Assigned task
Lines with the word "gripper" are the ones wanted. Copy each of them from the entries below.

Data extract

————————

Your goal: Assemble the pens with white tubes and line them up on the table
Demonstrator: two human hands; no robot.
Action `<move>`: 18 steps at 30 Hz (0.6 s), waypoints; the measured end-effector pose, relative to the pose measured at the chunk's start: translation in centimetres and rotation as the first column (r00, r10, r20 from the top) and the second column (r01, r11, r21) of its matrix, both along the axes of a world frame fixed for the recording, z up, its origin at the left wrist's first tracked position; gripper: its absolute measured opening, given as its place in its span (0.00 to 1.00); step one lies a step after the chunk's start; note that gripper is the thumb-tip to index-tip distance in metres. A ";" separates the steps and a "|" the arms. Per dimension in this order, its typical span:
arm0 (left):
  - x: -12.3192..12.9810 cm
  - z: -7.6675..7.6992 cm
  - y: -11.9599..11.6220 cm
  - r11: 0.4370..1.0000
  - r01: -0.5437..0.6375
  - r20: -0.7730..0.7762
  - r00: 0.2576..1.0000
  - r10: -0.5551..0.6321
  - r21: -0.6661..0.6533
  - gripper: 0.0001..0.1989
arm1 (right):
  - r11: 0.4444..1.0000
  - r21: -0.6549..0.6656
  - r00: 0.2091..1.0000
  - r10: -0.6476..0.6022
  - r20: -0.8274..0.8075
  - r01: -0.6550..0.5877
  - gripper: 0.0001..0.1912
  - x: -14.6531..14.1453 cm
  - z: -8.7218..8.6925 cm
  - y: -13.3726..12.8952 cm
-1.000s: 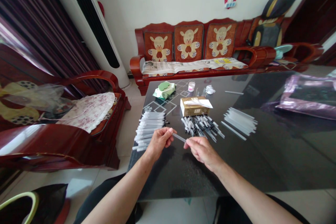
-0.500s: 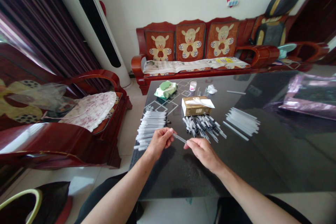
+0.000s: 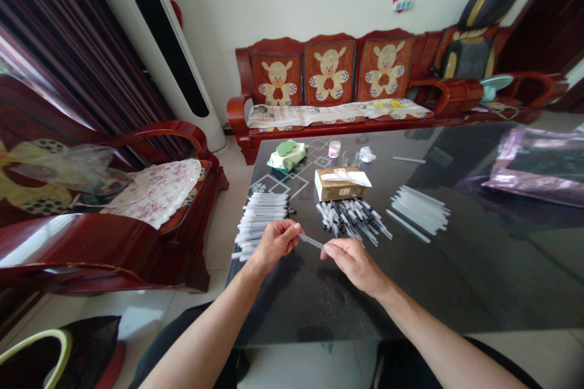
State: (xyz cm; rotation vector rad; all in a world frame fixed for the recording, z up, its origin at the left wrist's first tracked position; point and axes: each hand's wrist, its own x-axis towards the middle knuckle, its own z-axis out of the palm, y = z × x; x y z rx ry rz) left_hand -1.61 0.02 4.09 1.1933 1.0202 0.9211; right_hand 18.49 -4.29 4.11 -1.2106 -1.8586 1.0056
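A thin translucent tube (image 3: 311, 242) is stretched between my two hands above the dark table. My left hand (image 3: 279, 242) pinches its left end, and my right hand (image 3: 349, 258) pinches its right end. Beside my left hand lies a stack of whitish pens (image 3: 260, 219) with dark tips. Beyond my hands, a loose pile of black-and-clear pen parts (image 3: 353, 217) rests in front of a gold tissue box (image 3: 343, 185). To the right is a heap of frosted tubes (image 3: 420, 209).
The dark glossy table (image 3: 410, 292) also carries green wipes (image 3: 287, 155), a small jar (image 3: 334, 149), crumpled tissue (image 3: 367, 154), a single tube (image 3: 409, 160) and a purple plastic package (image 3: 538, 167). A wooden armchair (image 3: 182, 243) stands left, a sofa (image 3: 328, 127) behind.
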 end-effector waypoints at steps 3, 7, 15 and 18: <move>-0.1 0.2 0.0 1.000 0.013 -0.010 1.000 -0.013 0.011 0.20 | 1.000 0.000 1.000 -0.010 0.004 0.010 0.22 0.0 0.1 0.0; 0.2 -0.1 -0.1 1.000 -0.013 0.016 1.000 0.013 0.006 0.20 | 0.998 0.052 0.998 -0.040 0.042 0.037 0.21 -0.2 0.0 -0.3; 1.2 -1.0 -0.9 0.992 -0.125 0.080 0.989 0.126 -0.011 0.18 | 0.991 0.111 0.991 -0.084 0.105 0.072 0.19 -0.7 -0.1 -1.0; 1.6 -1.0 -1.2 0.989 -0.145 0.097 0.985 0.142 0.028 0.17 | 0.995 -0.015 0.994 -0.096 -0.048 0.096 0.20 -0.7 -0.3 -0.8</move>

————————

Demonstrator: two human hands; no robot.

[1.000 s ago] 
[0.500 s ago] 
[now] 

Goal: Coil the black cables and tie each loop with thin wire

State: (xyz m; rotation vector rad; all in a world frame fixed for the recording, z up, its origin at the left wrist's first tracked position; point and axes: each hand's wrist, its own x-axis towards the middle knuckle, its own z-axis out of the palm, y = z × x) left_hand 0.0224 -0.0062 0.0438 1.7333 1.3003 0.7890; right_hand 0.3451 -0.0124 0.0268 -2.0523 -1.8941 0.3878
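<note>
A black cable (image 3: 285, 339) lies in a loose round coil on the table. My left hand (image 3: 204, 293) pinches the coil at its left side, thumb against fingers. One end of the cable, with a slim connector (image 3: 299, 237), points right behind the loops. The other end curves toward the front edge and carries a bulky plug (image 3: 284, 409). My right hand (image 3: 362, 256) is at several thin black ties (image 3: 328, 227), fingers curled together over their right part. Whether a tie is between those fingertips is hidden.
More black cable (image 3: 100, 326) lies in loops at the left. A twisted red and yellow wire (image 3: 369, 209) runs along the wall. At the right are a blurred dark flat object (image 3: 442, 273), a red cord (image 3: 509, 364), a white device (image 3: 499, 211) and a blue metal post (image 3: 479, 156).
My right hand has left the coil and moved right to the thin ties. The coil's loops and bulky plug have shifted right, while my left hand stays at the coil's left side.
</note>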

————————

Written response
Action `<move>`: 18 steps at 30 Hz (0.6 s), waypoints; the measured end-effector pose, relative to the pose measured at the chunk's start: translation in centimetres and rotation as the first column (r00, r10, r20 from the top) and the second column (r01, r11, r21) of its matrix, both along the axes of a world frame fixed for the recording, z up, its origin at the left wrist's first tracked position; gripper: its absolute measured opening, given as its place in its span (0.00 to 1.00); step one lies a step after the chunk's start; note that gripper is the thumb-tip to index-tip distance in metres. A ";" separates the steps and a "|" the arms. Per dimension in this order, its typical span:
  - gripper: 0.0001..0.1989
  - gripper: 0.0001..0.1912

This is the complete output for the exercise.